** Assignment **
Give again, unaltered, the lines of the listing below that run from the line having "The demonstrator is" through the line having "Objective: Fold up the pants".
BEGIN Data block
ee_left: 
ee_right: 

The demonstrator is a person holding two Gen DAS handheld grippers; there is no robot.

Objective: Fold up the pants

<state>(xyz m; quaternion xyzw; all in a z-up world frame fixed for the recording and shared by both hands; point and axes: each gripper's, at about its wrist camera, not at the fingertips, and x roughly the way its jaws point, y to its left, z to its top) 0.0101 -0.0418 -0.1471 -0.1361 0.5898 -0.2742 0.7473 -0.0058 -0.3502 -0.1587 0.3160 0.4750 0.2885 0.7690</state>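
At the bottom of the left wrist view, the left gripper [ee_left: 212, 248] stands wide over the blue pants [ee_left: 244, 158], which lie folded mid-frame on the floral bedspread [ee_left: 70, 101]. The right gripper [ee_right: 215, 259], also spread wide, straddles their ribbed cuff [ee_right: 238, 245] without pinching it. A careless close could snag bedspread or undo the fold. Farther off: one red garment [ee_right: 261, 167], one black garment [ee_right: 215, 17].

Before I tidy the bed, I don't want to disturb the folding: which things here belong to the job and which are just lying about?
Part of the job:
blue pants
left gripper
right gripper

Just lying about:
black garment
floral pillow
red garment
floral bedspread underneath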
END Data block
** Solution to this task **
The demonstrator is a person holding two Gen DAS handheld grippers; there is no robot.

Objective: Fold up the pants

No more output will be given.